- [PROBLEM DESCRIPTION]:
Before returning the data, strip out the pictures and keep everything else exactly the same.

- [GIVEN DATA]:
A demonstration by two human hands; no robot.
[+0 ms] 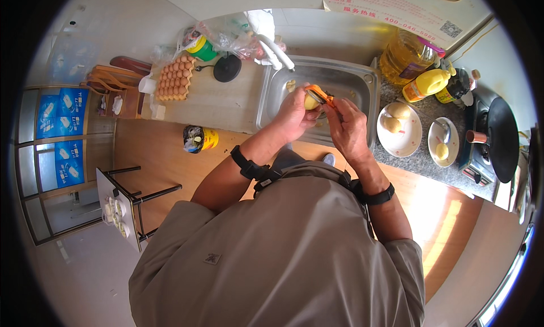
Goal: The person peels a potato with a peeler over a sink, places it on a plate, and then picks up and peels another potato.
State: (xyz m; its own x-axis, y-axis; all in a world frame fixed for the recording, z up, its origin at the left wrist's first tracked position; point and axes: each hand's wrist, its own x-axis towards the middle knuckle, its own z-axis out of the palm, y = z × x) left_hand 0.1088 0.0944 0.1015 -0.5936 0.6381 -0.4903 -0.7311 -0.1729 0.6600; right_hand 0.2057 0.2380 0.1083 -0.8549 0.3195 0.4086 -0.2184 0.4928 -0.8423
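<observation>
Over the stainless steel sink (314, 65), my left hand (294, 114) grips a potato (311, 102) whose visible side looks pale and peeled. My right hand (349, 125) is closed around an orange-handled vegetable peeler (319, 94), its head against or just above the potato. Bits of peel (290, 85) lie in the basin below. To the right, a white plate (399, 147) holds two unpeeled-looking potatoes (398, 111). A smaller dish (434, 150) beside it holds a pale, peeled-looking potato (442, 151) and a metal spoon or ladle (445, 131).
A white faucet (276, 53) reaches over the sink's back left. Left on the counter are a tray of eggs (175, 78) and a black round lid-like object (227, 68). At right stand an oil jug (401, 57), a yellow bottle (427, 84) and a black wok (501, 140) on a stove.
</observation>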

- [EXERCISE OUTPUT]:
A demonstration by two human hands; no robot.
[+0 ms] 
Goal: The person peels a potato with a peeler over a sink, places it on a plate, and then picks up and peels another potato.
State: (xyz m; its own x-axis, y-axis; all in a world frame fixed for the recording, z up, its origin at the left wrist's first tracked position; point and axes: each hand's wrist, its own x-axis towards the middle knuckle, its own z-axis out of the palm, y = z × x) left_hand 0.1088 0.0944 0.1015 -0.5936 0.6381 -0.4903 -0.7311 -0.1729 0.6600; right_hand 0.2057 0.2380 0.1083 -0.8549 0.3195 0.4086 -0.2184 0.4928 -0.8423
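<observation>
Over the stainless steel sink (314, 65), my left hand (294, 114) grips a potato (311, 102) whose visible side looks pale and peeled. My right hand (349, 125) is closed around an orange-handled vegetable peeler (319, 94), its head against or just above the potato. Bits of peel (290, 85) lie in the basin below. To the right, a white plate (399, 147) holds two unpeeled-looking potatoes (398, 111). A smaller dish (434, 150) beside it holds a pale, peeled-looking potato (442, 151) and a metal spoon or ladle (445, 131).
A white faucet (276, 53) reaches over the sink's back left. Left on the counter are a tray of eggs (175, 78) and a black round lid-like object (227, 68). At right stand an oil jug (401, 57), a yellow bottle (427, 84) and a black wok (501, 140) on a stove.
</observation>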

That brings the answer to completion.